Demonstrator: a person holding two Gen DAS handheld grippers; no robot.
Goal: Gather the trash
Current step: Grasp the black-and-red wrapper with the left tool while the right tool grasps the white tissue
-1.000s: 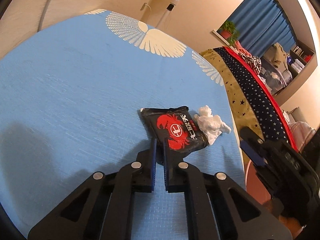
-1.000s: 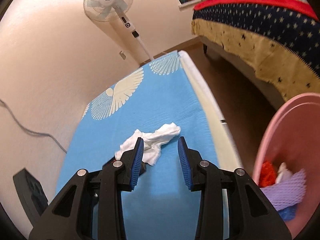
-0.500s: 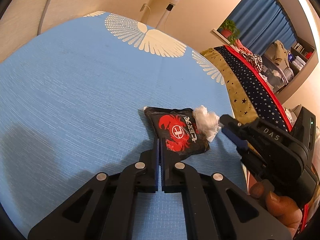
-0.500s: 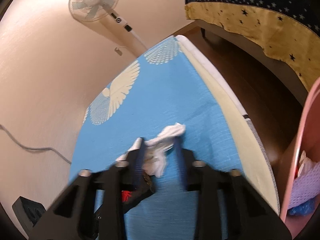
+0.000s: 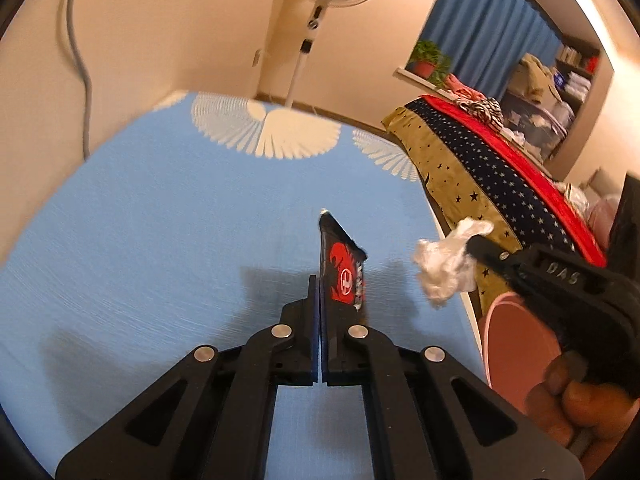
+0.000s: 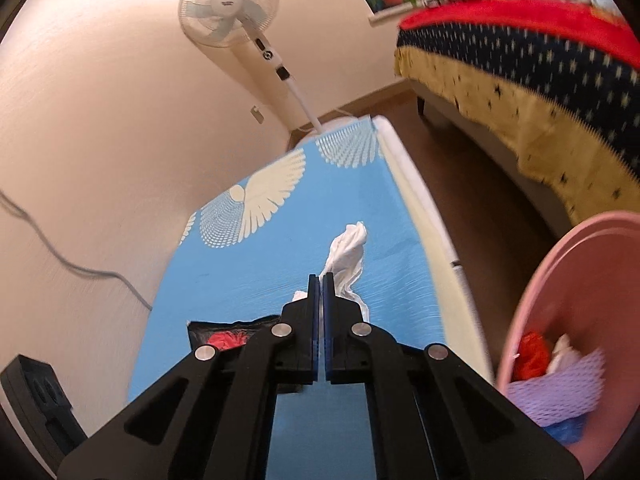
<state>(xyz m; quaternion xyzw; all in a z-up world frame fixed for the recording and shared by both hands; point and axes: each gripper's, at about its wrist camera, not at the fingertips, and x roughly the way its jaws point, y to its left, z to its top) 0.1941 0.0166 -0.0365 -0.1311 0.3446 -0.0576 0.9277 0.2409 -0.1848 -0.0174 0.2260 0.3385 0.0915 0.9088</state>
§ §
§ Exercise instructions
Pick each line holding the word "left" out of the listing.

§ Result
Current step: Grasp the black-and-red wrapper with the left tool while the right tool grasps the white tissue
<state>(xyz m; quaternion xyzw; all in a z-up world frame fixed for the recording and shared by both hands; point and axes: each gripper's, at about its wrist camera, not at the fingertips, and x roughly the way its jaws point, y to its left, z to its top) 0.1941 0.0166 -0.0365 -0.1311 0.3446 -0.0576 0.9277 0.2409 -0.1848 -0.0174 0.2260 0.3385 0.0915 0.9088</state>

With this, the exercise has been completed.